« C’est le maître des nuits. C’est le maître des regards tournés en dedans.
C’est le maître aux paupières baissées. […]
Il ne peignit pas de paysages, de ciels, d’eaux, de nuages. […]
Il fit de la nuit son royaume. C’est une nuit intérieure : un logis humble et clos où il y a un corps
humain qu’une petite source de lumière éclaire en partie. […]
Un homme peint son semblable.
Il interroge, avec une confiance d’enfant, ce qu’il a sous les yeux.
Cette confiance qu’ont les enfants est aussi une consternation.
Il est fasciné par l’humanité de l’homme ; par le corps qui l’incarne ; par la peur qui le transit ; par
la mort qu’il redoute ; par la lueur qui l’éclaire. […]
Une scène très charpentée condense une situation tellement simple qu’elle se transforme en un
rébus mystérieux.
Alors l’image devient un piège où le spectateur – comme le peintre sans doute – se prennent. […]
Devant La Tour, le Verbe lui-même est dans sa nuit.

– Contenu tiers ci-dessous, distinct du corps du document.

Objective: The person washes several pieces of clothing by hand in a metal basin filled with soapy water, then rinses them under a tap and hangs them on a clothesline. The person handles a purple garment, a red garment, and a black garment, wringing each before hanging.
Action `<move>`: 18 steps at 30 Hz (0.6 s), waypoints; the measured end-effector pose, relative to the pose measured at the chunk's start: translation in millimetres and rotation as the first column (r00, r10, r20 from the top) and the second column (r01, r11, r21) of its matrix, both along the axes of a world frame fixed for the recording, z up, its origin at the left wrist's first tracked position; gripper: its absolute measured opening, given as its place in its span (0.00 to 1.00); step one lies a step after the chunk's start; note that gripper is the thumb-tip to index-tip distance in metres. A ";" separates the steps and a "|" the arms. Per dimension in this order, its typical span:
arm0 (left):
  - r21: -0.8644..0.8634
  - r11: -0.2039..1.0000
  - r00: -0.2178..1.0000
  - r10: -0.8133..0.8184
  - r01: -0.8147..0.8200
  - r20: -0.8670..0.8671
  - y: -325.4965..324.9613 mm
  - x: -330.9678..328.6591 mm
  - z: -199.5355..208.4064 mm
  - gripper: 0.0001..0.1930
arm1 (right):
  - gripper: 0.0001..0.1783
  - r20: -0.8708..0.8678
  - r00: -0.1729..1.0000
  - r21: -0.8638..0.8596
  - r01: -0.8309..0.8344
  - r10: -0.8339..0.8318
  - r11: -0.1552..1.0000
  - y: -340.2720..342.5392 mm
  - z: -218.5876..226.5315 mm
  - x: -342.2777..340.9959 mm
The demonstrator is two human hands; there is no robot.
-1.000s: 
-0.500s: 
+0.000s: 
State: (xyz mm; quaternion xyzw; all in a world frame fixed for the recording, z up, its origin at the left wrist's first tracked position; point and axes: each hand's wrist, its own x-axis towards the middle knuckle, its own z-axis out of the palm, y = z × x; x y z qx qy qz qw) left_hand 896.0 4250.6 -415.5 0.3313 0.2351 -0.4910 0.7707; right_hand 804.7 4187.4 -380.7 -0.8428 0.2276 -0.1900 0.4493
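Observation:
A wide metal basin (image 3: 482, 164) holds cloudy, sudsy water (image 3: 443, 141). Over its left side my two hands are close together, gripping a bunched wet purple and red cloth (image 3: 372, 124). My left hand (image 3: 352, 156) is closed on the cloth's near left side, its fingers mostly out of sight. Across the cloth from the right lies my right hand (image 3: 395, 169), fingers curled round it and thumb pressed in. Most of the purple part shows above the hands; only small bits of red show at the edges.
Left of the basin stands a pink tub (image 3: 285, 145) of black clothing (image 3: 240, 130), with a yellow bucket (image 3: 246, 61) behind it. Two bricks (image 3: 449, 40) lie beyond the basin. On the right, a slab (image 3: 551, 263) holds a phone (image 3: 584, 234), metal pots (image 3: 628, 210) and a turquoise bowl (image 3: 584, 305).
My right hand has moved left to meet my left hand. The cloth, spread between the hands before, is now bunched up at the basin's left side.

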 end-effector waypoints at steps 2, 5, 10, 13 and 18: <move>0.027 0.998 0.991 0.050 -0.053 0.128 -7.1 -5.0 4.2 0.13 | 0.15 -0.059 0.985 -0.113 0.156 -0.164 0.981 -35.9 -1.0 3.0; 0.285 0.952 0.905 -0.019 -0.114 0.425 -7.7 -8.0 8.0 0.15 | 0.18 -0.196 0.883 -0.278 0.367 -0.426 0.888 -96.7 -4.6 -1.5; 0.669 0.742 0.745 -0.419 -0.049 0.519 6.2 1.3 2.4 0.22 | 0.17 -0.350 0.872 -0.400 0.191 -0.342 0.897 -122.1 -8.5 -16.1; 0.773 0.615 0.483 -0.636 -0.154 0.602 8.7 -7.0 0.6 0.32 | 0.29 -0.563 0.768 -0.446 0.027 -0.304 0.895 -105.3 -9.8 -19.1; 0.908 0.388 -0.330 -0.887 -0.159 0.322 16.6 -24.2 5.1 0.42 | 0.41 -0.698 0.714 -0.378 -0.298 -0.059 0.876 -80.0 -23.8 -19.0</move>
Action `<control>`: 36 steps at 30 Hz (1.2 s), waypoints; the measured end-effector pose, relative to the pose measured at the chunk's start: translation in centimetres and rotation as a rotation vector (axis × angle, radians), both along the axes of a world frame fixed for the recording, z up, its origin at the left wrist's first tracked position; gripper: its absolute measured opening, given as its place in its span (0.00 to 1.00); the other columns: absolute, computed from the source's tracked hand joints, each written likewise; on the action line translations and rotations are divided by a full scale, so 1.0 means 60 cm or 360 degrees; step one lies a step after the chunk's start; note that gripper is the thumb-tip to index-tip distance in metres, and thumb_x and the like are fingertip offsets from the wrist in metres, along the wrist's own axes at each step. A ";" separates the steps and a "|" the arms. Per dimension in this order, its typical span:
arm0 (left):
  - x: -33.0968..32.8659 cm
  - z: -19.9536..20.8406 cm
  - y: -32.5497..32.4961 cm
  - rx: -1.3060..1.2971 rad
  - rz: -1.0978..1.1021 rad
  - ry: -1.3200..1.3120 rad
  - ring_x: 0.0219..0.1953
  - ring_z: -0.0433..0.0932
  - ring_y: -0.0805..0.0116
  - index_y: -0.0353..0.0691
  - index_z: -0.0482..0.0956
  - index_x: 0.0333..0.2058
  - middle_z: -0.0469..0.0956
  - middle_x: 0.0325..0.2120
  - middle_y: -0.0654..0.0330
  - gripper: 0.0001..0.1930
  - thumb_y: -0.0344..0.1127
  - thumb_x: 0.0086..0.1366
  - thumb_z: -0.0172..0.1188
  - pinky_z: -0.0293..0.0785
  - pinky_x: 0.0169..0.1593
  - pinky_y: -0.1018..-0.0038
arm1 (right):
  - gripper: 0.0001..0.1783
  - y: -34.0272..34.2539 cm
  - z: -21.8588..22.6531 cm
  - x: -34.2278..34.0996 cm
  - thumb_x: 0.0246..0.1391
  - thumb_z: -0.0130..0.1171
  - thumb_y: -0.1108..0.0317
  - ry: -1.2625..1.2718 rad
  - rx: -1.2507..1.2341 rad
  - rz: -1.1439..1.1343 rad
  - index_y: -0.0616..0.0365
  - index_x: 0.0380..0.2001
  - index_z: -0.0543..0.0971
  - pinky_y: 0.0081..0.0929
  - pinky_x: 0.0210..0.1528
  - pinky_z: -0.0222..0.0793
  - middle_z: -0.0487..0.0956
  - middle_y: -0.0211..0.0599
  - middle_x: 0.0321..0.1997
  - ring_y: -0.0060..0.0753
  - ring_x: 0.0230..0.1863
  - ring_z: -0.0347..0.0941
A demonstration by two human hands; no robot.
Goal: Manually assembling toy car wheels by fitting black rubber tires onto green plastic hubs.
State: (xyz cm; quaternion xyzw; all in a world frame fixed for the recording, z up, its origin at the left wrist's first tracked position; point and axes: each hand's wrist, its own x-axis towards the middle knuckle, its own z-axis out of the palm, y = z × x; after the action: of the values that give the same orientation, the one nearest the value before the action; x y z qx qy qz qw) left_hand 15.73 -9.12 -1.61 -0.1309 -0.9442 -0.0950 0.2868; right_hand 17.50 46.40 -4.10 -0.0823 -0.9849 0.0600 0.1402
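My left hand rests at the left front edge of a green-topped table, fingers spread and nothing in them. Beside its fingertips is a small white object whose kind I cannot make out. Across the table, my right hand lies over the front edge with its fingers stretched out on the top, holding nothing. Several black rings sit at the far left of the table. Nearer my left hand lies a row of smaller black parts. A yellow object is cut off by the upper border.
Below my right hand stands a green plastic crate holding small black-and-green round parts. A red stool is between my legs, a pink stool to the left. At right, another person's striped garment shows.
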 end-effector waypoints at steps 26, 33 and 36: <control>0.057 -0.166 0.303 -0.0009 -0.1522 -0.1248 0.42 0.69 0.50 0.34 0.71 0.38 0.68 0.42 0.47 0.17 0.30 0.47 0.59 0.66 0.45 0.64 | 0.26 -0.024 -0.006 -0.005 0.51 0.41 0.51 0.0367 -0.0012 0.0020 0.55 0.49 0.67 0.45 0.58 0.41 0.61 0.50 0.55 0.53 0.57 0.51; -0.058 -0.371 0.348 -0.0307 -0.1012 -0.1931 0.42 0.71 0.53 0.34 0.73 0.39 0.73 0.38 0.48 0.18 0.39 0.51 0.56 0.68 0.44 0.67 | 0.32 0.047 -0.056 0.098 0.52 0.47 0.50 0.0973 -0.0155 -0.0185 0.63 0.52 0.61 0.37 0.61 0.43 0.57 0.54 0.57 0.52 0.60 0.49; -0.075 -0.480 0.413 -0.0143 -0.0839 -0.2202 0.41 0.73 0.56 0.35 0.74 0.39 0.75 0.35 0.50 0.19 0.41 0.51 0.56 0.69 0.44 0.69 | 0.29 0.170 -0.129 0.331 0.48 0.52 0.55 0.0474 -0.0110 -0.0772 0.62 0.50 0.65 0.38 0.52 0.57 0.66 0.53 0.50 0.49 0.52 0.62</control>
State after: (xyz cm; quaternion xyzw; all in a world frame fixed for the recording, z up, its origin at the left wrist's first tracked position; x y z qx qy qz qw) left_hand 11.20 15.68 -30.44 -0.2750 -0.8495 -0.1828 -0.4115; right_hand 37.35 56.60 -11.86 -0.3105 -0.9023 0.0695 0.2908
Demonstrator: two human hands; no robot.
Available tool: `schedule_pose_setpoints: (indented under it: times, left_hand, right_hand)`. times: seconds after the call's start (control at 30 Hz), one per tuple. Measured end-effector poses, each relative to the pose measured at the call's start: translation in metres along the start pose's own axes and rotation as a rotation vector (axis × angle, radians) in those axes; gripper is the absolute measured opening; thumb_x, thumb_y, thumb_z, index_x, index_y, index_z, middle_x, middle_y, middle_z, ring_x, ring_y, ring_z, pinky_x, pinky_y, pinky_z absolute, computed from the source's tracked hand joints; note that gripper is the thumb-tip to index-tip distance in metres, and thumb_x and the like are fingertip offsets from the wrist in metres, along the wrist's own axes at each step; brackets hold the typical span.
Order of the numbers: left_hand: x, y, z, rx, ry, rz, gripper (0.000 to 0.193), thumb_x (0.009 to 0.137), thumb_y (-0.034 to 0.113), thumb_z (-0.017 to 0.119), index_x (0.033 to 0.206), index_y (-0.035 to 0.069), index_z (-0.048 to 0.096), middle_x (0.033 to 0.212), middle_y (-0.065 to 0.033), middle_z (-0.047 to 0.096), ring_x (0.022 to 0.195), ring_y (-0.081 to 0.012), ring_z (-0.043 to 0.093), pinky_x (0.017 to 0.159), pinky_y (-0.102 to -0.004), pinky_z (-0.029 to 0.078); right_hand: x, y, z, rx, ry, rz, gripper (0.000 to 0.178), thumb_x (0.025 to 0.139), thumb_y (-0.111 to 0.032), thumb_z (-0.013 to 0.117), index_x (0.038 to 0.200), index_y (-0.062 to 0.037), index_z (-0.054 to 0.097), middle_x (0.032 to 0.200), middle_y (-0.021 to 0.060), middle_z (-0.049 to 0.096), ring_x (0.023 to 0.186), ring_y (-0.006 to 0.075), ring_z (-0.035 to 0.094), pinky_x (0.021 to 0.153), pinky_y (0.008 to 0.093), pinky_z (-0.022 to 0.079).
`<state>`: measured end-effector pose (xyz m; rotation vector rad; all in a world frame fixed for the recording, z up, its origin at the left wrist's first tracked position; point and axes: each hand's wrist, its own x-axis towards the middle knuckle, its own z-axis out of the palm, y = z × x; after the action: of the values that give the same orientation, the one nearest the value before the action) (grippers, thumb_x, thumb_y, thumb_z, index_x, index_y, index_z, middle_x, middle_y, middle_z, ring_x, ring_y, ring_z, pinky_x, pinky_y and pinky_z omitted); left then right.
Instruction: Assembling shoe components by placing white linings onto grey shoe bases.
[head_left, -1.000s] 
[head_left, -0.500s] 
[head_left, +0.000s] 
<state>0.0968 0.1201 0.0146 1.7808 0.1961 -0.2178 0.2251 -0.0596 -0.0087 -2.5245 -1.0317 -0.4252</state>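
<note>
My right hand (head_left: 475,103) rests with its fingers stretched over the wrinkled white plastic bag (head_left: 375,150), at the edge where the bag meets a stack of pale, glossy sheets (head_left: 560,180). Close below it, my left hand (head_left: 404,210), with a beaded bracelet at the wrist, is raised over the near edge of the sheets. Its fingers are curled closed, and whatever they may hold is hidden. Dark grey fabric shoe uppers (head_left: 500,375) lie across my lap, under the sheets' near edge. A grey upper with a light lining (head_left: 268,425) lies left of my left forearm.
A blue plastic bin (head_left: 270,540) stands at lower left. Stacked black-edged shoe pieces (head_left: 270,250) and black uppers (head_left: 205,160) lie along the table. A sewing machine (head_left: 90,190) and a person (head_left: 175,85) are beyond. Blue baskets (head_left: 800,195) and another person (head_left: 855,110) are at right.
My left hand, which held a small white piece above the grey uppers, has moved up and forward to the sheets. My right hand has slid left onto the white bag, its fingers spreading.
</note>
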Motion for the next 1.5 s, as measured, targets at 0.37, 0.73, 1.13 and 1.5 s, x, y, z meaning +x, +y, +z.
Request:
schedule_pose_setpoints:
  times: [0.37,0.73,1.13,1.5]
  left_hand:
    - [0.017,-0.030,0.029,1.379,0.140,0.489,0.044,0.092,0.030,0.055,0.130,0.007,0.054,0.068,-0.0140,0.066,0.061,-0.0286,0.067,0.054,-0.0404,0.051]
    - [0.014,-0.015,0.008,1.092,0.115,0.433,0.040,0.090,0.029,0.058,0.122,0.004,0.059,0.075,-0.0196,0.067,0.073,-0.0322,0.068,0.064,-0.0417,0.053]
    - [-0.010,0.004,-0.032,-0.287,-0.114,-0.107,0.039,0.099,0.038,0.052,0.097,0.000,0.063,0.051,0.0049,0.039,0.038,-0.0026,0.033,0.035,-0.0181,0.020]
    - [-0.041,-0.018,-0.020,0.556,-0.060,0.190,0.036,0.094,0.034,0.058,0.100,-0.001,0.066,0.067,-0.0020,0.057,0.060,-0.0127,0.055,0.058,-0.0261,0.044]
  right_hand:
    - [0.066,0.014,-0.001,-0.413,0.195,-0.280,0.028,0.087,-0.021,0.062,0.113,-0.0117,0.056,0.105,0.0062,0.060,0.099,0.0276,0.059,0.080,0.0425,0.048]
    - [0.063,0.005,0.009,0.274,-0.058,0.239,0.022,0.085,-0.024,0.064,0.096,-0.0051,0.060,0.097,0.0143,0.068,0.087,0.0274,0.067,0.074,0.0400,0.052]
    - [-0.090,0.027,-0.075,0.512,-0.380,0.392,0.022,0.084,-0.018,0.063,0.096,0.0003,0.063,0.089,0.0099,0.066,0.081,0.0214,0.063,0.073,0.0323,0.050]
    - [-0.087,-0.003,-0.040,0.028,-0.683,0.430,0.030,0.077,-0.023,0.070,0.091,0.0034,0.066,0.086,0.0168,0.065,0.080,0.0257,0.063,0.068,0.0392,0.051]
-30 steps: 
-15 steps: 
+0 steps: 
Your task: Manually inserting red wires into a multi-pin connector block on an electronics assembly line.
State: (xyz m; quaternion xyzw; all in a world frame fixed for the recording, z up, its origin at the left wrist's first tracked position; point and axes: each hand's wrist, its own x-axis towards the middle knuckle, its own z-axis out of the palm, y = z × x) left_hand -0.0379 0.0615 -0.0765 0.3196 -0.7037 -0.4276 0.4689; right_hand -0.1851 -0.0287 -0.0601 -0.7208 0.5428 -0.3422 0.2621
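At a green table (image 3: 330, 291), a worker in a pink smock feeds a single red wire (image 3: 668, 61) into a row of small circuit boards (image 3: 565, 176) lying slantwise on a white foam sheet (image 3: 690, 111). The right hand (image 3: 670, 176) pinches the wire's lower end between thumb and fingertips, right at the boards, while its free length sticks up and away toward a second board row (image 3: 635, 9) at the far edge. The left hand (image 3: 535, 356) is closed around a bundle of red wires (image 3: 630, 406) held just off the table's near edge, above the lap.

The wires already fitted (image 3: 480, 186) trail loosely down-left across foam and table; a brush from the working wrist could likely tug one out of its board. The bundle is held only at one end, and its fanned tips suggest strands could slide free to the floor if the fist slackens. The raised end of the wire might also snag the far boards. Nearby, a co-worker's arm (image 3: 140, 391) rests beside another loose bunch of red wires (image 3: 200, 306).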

Le silence est devenu la Passion du silence.
C’est le dernier silence. […]
Les oranges et les rouges de La Tour brûlent par delà le temps, comme des braises. […] Les
peintures de La Tour sont des images qui sont des énigmes.
Enigme veut dire ce qu’on laisse entendre sans le dire. »
Pascal Quignard. La nuit et le silence. Georges de La Tour.